В новой мировой ситуации Черчилль выступил против нажима на СССР с целью стимулировать его скорейшее вступление в войну против Японии. Россия и без того оказывает «огромную помощь» Англии и Америке, «круша германскую армию на своем западном фронте», заявил Черчилль кабинету министров 10 декабря 1941 года. Он не хотел на этом этапе объявления Россией войны Японии: «Это сделает для России невозможным передислоцирование дивизий из Сибири, которые могут иметь неисчислимую ценность на западном фронте».

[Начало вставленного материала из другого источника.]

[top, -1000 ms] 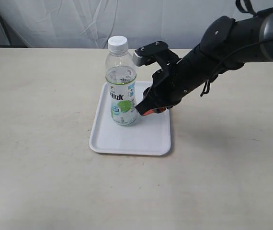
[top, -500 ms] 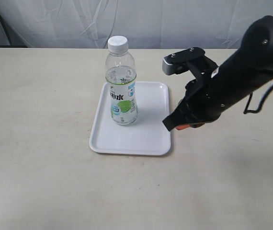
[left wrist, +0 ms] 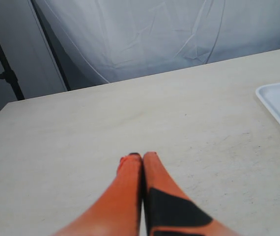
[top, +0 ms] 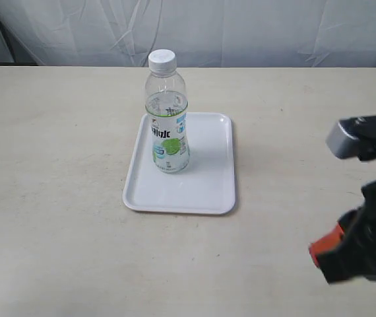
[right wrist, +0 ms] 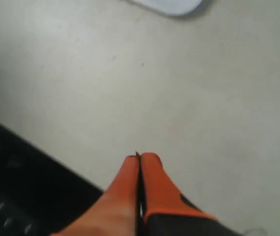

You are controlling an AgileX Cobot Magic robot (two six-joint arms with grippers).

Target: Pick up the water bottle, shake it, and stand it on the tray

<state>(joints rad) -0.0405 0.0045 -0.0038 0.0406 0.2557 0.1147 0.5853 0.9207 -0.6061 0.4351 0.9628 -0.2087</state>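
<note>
Bottle: the water bottle [top: 167, 119] is standing upright on the tray [top: 208, 181], toward its back-left part in the exterior view. White cap up top, label facing the camera, nothing touching it.
Tray: white, lying flat on the desk [top: 56, 231], pretty much mid-scene.
Right pincer: the right pincer [right wrist: 139, 157] has its orange fingers pressed together and is empty. It sits low at the right edge of the exterior view, over bare desk and well apart from the tray.
Left pincer: the left pincer [left wrist: 139, 156] is tips together too, with nothing between them. It's over plain desk, and only a corner of the tray shows in its wrist view.
Backdrop: wrinkly white cloth [top: 241, 26] behind the desk.
</note>
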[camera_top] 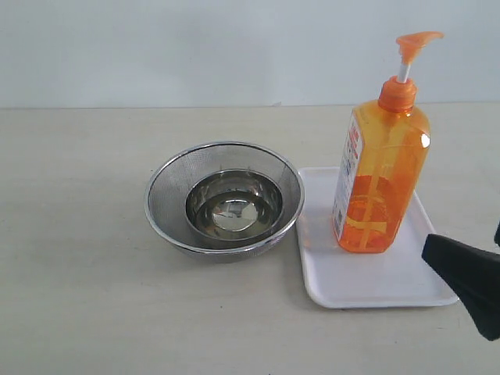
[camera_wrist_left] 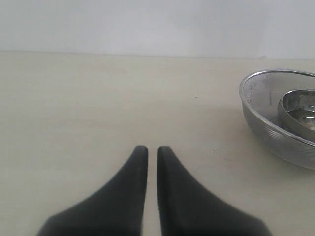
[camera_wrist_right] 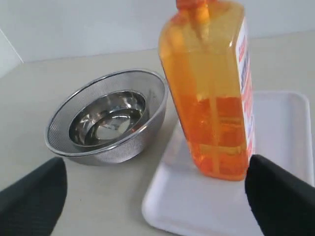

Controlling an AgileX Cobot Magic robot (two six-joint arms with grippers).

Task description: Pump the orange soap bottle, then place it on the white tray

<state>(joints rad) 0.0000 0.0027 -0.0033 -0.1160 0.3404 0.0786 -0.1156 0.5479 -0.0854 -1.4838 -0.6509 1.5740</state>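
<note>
Jaws of the right gripper (camera_wrist_right: 155, 167) stand spread wide, with the orange soap bottle (camera_wrist_right: 211, 98) ahead of the gap and untouched. That bottle stands upright on the white tray (camera_wrist_right: 290, 128), toward the right edge of the desk (camera_top: 78, 234), beside the mesh bowl (camera_top: 224, 199). Placing looks done, so back straight out, jaws kept wide, lest the tall bottle tip. Meanwhile the left gripper (camera_wrist_left: 152, 147) is pressed together.

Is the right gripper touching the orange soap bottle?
Apart. The exterior view shows white tray between the right gripper finger and the orange soap bottle. The right wrist view shows the jaws spread wide either side.
</note>
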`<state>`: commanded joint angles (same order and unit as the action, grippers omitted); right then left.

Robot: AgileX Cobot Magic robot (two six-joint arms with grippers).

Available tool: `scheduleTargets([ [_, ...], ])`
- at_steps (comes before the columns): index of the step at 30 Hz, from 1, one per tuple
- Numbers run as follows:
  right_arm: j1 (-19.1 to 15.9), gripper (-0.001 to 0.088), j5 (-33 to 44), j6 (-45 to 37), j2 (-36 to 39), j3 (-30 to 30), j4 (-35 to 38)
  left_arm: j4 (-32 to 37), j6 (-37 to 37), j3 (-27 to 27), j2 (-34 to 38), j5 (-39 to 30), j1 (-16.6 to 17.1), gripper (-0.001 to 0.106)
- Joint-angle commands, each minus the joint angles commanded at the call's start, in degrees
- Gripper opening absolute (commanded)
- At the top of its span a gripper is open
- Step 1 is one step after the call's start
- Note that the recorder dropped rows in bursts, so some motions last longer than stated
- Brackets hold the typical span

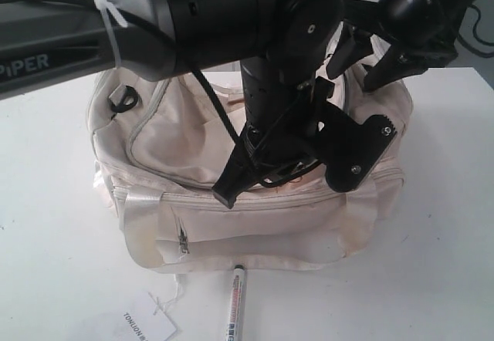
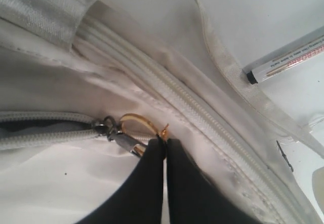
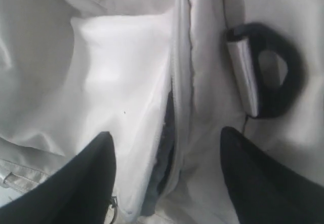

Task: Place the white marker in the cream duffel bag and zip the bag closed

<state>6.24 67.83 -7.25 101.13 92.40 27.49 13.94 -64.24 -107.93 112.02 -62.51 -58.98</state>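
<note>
I'm clamping my left tool (image 2: 165, 144) on the gold ring (image 2: 134, 121), aiming to pull straight along the zip (image 2: 50, 116) of the bag (image 1: 193, 148); my right tool (image 3: 164, 138) is standing apart, gripping nothing.

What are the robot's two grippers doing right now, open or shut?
Left gripper: shut, pinching the gold ring on the bag zip.
Right gripper: open, holding nothing, above the bag.
</note>
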Motion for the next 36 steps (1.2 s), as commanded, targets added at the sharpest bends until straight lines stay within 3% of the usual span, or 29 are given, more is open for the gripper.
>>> scheduleTargets([
  [6,0.0,0.0572,-5.22,-0.52,-0.55,-5.66,5.56,0.0,0.0,0.0,0.0,0.0,0.0,0.0],
  [13,1.52,0.0548,-10.79,-0.66,-0.55,-10.24,5.85,0.0,0.0,0.0,0.0,0.0,0.0,0.0],
  [15,1.76,0.0466,-11.32,-0.66,-0.55,-10.47,6.12,0.0,0.0,0.0,0.0,0.0,0.0,0.0],
  [19,1.76,0.0167,-11.86,-0.66,-0.55,-10.47,6.25,0.0,0.0,0.0,0.0,0.0,0.0,0.0],
  [22,1.76,0.0,-12.6,-0.66,-0.55,-10.47,6.34,0.0,0.4,0.0,0.0,-0.01,0.0,0.0],
  [36,1.76,0.0,-15.25,-0.43,-3.46,-10.47,6.47,0.0,1.36,0.0,0.0,-6.15,0.0,0.0],
])
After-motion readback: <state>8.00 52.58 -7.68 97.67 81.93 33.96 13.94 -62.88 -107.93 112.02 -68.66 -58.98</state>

Не переставая диктовать послания на все фронты во всех частях света, Черчилль, в сопровождении министра боеприпасов лорда Бивербрука и дочери Мэри сел на поезд и прибыл к стоянке гигантского линкора «Герцог Йорк» (судна того же класса, что черчиллевский любимец «Принц Уэллский», потопленный японцами три дня назад). «Герцог Йорк» оторвался от эскорта и в течение трех суток сохранял «радиомолчание», чтобы не привлечь германские подводные лодки. Погода была штормовая и премьер-министр был отрезан от мира огромным бушующим океаном. Во время перехода через Атлантику Черчилля раздражали лишь свистки боцманов (он странным образом абсолютно не переносил свиста). Профессор Линдеман выполнял его задание – подсчитать, сколько шампанского он выпил за свою жизнь, получалась вполне впечатляющая цифра. Черчилль впервые за долгое время взялся за рекомендованный ему Литлтоном роман – “Капитан Хорнблауэр”. Роман премьеру понравился и на Ближний Восток, Литлтону была послана радиограмма: “Я нашел Хорнблауэра восхитительным”, что вызвало панику в местных британских штабах – здесь перерыли все досье, чтобы найти сведения об операции “Хорнблауэр”. Сопровождающие премьера детективы впервые видели его без обязательных красных ящиков с секретной корреспонденцией.
Передышка была ему нужна, чтобы обдумать основную линию своей глобальной стратегии. Он изложил ее в серии меморандумов между 16 и 18 декабря 1941 года. (Значительно позднее, в апреле 1953 года он попросит президента Эйзенхауэра не публиковать многое из документов военных лет.) При его остром чувстве истории Черчилль не мог не понимать, что он плывет в Америку не только чтобы сокрушить Германию и Японию, но и для того, чтобы передать Америке мировую корону. Да, он продолжил великую английскую традицию, идя по стопам королевы Елизаветы в Тилбюри, за Мальборо и за обоими Питтами. Но тогда они полагались на собственные силы, а теперь он плыл за помощью прежней колонии. (Несколько позже Черчилль внезапно спросил Макмиллана, был ли Кромвель великим человеком? “Да, сэр, он был великим человеком”. Но, сказал Черчилль, “он сделал одну ужасную ошибку. Преследуемый с юности страхом перед мощью Испании, он не сумел предвидеть рост Франции. Что будет сказано обо мне?” Американцы, еще в зените могущества Германии и Японии, уже давали очевидные доказательства отличности своих целей. Расхождения по поводу Ближнего Востока были ощутимы уже в 1941 году, а затем пришло понимание того, что будущее самой Европы видится различно из Лондона и Вашингтона. На внутренней арене, пишет Дж. Чармли, Черчилль упустил инициативу и “позволил социалистам приход к власти, который во многом ослабил социальную и политическую систему, столь дорогую сердцу Черчилля… Он жертвовал британскими интересами ради эфемерного благожелательства американцев”).